The Covid-19 pandemic has provided a stress test for occupational safety and health (OSH) in the EU, unfortunately revealing several structural deficiencies in the way the EU OSH regulatory system is implemented in practice. This is the key message of the OSH chapter of ‘Benchmarking Working Europe 2020’ (1), one of the annual publications of the European Trade Union Institute (ETUI).

Examples of OSH issues in three sectors

Healthcare workers, nurses in particular, but also laboratory technicians, pharmacists, and cleaners, among others, are being exposed to hazardous medical products, including cytostatic drugs. These practices have existed already for decades, and preventive measures often don’t meet the necessary standards to properly protect the workers.

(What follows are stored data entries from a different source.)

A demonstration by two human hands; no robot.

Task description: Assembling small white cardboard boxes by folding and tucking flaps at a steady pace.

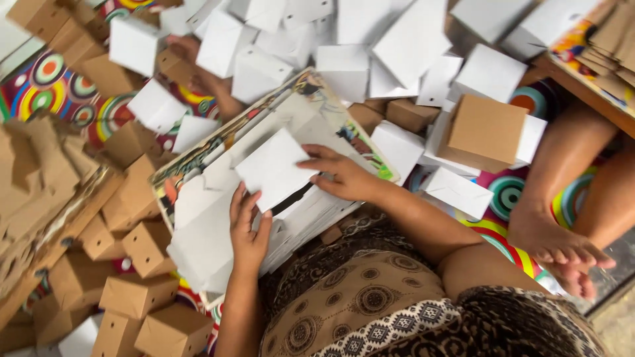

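Observation:
A flat white cardboard piece point(272, 169) lies on top of a stack of white flat blanks point(205, 238), which rests on a board with a colourful printed edge point(311, 82) across my lap. My left hand point(246, 231) holds the piece's lower left edge, fingers spread along it. My right hand point(338, 174) presses on its right edge with the fingers curled over it.
Folded brown boxes point(145, 291) crowd the floor at lower left, and folded white boxes point(344, 39) pile up at the top. A brown box point(486, 132) sits at right. Another person's bare legs and feet point(562, 238) rest on the patterned mat point(46, 82) at right.

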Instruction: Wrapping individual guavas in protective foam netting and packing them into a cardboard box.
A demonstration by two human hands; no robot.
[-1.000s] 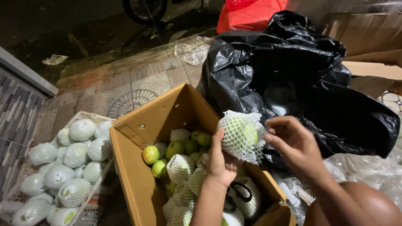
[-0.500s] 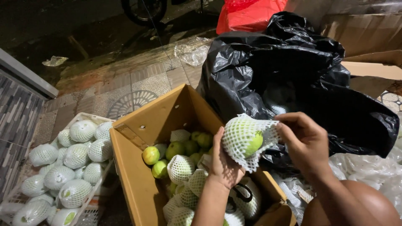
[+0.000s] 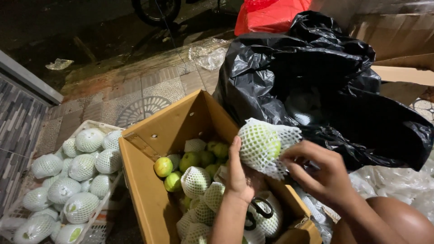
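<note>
- The green fruit in its white foam net (image 3: 261, 145) is held above the far right corner of the open cardboard box (image 3: 149, 190), just in front of the black plastic bag (image 3: 316, 81)
- Over the last second the net has been drawn further over the fruit: earlier a wide patch of bare green showed on its right side, now only mesh shows there, with a loose frill of net sticking out to the right
- The left hand (image 3: 237, 174) props the fruit from below, palm and fingers pressed flat against it, not curled round it
- The right hand (image 3: 323, 174) has slid from on top of the fruit to its right side; its grip is pinched together on the loose net end
- Judging by this, the sleeving of this fruit looks almost finished
- Inside the box lie bare green fruit (image 3: 163, 166) at the far end and netted ones (image 3: 195, 180) nearer the person
- Left of the box, a white crate (image 3: 18, 212) holds more netted fruit (image 3: 89, 140)
</note>
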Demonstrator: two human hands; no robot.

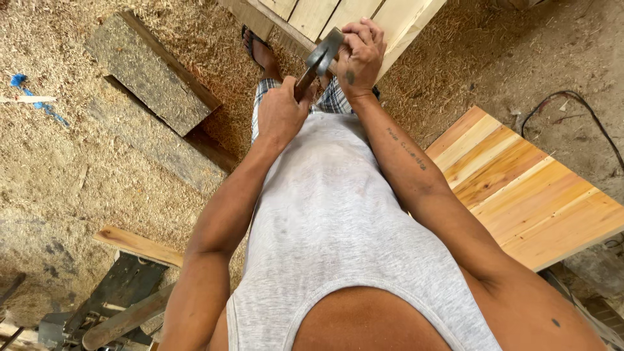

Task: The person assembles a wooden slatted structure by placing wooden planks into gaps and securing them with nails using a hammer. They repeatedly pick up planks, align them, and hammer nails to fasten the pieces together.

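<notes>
Top centre of the frame: hammer (316, 65) held in both hands above a pale plank panel (364, 16). Left hand (281, 114) clenched round the wooden handle, right hand (359, 55) closed over the metal head. Right of frame, a glued board panel (526, 195) in honey tones; upper left, weathered timber blocks (153, 71) on sawdust-strewn floor (52, 175).

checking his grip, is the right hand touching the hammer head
Touching. The head view shows the right hand wrapped over the hammer head, while the left hand grips the handle.
</notes>
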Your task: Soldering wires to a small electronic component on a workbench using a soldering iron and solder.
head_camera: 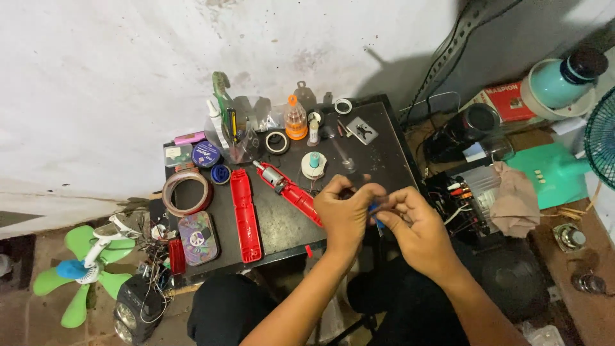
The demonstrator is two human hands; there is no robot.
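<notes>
My left hand (346, 211) and my right hand (415, 224) meet over the front right part of a small black table (384, 160). Between their fingers is a small blue-handled tool (375, 214), mostly hidden, with both hands closed around it. Just left of my left hand lies an opened red device half (295, 192) with a small motor showing at its far end. Its separate red cover (246, 214) lies further left, lengthwise on the table.
Tape rolls (186, 192), a small patterned tin (198, 237), a clear holder with tools (240, 134), an orange screwdriver set (295, 122) and small bottles crowd the table's back and left. A green fan (86, 266) lies on the floor at left. Wires, boxes and cloth (516, 202) sit at right.
</notes>
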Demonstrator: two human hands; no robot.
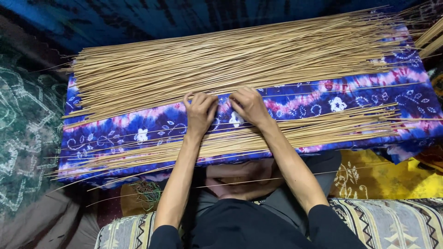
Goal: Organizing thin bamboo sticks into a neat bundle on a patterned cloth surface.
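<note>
- A low table has a blue and pink flower cloth (152, 124) over it.
- A big pile of thin sticks (230, 60) lies on the far side.
- A small pile of sticks (323, 129) lies nearer.
- The left hand (200, 110) and right hand (249, 105) curl their fingers on the big pile's near edge.

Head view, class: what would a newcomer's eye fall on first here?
First, the big heap of thin tan sticks spread across the far half of a blue-and-purple patterned cloth. Next, the left hand and right hand, side by side at that heap's near edge, fingers curled into the sticks. A thinner bundle of sticks lies nearer, under the forearms.
</note>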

For those highly exposed, this exposure leads e.g. to a 87% higher risk of breast cancer, a 64% higher chance of hematopoietic cancers and a 46% higher risk of miscarriages. (2) Moreover, healthcare workers have experienced increasing workloads over the years, due to rising staff shortages, caused by the cut in public spending since the financial crisis in 2008, which hit the healthcare sector particularly hard. They experience severe psychosocial risks from this accordingly. (3)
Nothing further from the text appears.